We have no control over IP addressing in EC2.

While this hadn’t been an issue before, it was impassable if we were to establish links with Facebook, as their internal IP space intersected with that of EC2. After much deliberation, we began to understand that we had one option: migrate to VPC first.

VPC launched in mid 2009 as a companion product to the existing EC2 offering, though it quickly became considered to be EC2 2.0, as it remedied many of the commonly accepted EC2 downfalls. At face value, the migration didn’t seem conceptually difficult, as VPC was just another software abstraction on top of the same hardware, yet it was much more complex, with a few main issues:

You cannot migrate a running instance.
AWS offers no migration plan.
EC2 and VPC do not share security groups.

This last point lingered in our heads as we tried to come up with a solution. What would it take to make EC2 and VPC talk to each other as if the security groups could negotiate? It seemed insurmountable: we had thousands of running instances in EC2 and we could not take any downtime. We were looking for a solution that would allow us to migrate at our own pace, moving partial and full tiers as needed, with secure communication between both sides.

So, we created Neti, a dynamic iptables-based firewall manipulation daemon, written in Python, and backed by Zookeeper.

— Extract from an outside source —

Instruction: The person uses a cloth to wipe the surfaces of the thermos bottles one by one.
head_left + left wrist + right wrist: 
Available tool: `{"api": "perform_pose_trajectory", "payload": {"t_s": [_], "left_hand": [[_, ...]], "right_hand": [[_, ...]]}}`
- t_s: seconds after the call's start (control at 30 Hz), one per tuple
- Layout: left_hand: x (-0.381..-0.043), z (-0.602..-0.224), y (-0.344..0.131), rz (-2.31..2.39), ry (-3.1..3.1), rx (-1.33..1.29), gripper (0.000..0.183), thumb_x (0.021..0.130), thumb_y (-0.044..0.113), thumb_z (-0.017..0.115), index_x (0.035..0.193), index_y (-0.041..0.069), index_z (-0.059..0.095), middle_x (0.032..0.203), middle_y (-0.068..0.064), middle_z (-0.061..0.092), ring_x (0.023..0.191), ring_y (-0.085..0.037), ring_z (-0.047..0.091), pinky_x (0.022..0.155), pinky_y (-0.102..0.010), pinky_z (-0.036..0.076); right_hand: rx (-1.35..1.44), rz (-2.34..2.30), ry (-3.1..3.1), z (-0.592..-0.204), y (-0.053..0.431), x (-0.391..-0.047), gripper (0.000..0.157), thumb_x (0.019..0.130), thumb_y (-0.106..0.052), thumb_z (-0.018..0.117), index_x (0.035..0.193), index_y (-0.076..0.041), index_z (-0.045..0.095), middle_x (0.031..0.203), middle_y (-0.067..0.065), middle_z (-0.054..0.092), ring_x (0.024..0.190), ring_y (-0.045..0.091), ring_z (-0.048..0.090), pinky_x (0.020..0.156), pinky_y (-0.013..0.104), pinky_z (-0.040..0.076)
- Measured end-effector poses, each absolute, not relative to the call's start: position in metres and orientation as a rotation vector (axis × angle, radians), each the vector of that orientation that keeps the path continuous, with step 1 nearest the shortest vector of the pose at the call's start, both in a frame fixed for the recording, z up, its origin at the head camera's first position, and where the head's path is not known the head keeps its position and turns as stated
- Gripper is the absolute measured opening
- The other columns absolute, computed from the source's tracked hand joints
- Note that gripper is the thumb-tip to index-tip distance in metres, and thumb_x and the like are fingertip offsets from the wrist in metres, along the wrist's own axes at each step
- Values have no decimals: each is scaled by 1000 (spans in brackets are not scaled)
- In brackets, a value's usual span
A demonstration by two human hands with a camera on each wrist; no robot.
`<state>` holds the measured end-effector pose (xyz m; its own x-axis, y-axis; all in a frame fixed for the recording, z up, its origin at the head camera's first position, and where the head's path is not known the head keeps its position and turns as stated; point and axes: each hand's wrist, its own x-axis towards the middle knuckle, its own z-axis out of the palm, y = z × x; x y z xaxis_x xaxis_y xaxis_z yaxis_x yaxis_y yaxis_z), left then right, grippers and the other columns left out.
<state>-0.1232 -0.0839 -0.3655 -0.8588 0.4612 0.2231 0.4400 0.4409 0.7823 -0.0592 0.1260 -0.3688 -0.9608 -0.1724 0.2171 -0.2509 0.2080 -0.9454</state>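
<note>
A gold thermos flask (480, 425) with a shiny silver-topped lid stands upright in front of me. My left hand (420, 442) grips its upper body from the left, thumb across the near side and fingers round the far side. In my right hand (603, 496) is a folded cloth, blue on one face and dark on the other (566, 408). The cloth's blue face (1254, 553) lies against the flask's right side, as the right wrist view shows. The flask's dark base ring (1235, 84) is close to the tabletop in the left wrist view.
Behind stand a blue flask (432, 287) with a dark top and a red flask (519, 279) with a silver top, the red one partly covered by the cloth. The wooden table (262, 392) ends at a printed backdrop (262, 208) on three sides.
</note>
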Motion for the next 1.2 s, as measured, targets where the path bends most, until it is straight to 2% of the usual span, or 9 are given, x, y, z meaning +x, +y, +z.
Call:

Design and Implementation of Neti

Neti is the name of the Sumerian gatekeeper to the Underworld. The name seemed fitting, as we needed an all-knowing gatekeeper that would control access to and from both EC2 and VPC. We had several requirements during the design process:

Security: Neti must keep unauthorized traffic off of our instances on both sides.
Abstraction: Neti must allow the instances on both sides to communicate seamlessly, without knowledge at the application layer about where each instance was located.
Automation: We have too many instances to curate access lists, so Neti must be fully aware of any instance changes in either network. It also must be deployable and upgradeable using configuration management software.
Performance: All of this must occur without any significant increases in latency.

Due to the lack of integration options between EC2 and VPC, the only route for communication is over the instances’ public interfaces. Using EC2 security groups, each group would need to be aware of the public IP of every instance with which it communicated. If we had tens of instances (or even hundreds), this might have been manageable. Yet, with thousands of instances on each side, trying to control the security group access lists would be unwieldy. Also, security groups in EC2 tend to negatively affect network performance as the number of rules increases.

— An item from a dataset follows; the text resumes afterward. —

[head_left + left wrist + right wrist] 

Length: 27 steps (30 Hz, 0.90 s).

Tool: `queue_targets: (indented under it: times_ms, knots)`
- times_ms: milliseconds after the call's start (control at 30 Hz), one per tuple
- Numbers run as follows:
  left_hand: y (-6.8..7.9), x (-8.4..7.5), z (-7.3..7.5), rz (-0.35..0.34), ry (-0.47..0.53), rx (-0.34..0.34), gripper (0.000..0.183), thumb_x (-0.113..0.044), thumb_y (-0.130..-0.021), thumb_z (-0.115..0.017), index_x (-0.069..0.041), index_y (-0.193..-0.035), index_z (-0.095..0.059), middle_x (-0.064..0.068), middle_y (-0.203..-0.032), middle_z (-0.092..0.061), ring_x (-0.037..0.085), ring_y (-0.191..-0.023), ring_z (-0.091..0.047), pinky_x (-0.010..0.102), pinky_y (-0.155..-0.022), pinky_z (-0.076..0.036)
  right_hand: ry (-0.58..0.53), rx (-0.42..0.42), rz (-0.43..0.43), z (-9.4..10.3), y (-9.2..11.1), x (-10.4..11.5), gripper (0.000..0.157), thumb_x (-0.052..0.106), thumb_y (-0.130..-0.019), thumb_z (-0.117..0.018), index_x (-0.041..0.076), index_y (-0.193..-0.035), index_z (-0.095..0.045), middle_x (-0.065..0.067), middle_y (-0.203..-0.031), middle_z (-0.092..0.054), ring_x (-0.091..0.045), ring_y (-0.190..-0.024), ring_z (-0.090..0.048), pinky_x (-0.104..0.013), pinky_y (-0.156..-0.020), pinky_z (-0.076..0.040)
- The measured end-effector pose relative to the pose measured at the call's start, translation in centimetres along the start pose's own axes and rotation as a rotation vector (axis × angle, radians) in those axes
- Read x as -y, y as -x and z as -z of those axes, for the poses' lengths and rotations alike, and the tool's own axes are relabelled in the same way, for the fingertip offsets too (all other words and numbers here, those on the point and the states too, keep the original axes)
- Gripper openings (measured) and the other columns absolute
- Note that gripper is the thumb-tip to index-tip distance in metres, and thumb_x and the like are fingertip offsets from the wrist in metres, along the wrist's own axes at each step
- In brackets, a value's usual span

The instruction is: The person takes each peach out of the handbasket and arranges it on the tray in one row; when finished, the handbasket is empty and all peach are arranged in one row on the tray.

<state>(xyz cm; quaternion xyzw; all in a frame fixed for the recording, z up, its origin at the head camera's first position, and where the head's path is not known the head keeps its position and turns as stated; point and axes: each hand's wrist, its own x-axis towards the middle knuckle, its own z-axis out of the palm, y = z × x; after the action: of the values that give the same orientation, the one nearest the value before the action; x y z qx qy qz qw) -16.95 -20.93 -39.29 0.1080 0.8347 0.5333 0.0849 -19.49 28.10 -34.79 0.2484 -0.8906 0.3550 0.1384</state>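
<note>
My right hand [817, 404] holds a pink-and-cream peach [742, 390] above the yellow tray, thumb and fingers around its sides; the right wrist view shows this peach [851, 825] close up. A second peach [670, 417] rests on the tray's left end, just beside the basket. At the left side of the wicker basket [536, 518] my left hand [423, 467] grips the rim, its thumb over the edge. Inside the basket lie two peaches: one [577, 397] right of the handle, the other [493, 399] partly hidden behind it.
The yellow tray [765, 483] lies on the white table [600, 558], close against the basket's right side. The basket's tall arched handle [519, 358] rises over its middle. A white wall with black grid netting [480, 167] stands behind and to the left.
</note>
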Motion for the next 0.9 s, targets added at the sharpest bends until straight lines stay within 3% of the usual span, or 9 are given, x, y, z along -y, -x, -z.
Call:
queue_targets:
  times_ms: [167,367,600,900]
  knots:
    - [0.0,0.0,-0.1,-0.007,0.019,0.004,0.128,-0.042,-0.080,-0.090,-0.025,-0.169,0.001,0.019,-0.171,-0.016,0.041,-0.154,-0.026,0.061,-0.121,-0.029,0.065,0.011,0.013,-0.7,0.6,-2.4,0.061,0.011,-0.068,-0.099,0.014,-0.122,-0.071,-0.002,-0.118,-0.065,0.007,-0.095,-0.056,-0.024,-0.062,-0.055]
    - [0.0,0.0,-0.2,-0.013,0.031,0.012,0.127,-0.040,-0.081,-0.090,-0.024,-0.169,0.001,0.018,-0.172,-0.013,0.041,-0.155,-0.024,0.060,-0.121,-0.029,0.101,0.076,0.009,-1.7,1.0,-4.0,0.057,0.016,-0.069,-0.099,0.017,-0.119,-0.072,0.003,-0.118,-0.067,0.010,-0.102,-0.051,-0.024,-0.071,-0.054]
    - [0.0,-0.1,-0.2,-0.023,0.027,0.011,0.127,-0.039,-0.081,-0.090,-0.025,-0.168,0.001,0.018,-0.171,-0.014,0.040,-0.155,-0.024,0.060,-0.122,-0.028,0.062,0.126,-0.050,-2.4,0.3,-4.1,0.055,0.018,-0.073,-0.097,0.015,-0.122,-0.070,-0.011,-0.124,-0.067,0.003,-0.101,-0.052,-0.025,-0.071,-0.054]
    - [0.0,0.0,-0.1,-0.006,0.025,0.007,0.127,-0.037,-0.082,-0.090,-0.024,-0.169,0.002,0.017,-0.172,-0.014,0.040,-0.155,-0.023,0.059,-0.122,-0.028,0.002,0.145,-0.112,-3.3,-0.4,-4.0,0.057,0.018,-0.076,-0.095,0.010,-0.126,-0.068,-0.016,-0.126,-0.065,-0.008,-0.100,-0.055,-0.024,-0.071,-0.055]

So, we looked towards iptables to provide the security we needed. Iptables is the standard for Linux packet filtering, and can scale much better than EC2 security groups. Each instance has its own iptables firewall, and Neti manipulates the iptables rules as needed. Once the instances are locked down with iptables, the EC2 and VPC security groups get opened up to allow all traffic from any public AWS IP range.

Additionally, iptables helps to provide a mechanism for achieving our desired abstraction layer. Neti assigns each instance an “overlay” IP address which is used at the application layer for communication. This IP is configured as a DNAT record, pointing at the instance’s IP. This way, the application sees the same IP regardless of the instance’s location in EC2 or VPC.

All of this is coordinated by Zookeeper, which keeps all of the registration information about every running instances.

Architecture

There are three components to the system: the Neti daemon, a Zookeeper cluster, and a set of Zookeeper proxies.

Neti Daemon: The Neti software must be run on each instance.

Zookeeper Cluster: You must run a Zookeeper cluster within VPC, configured with its own security group.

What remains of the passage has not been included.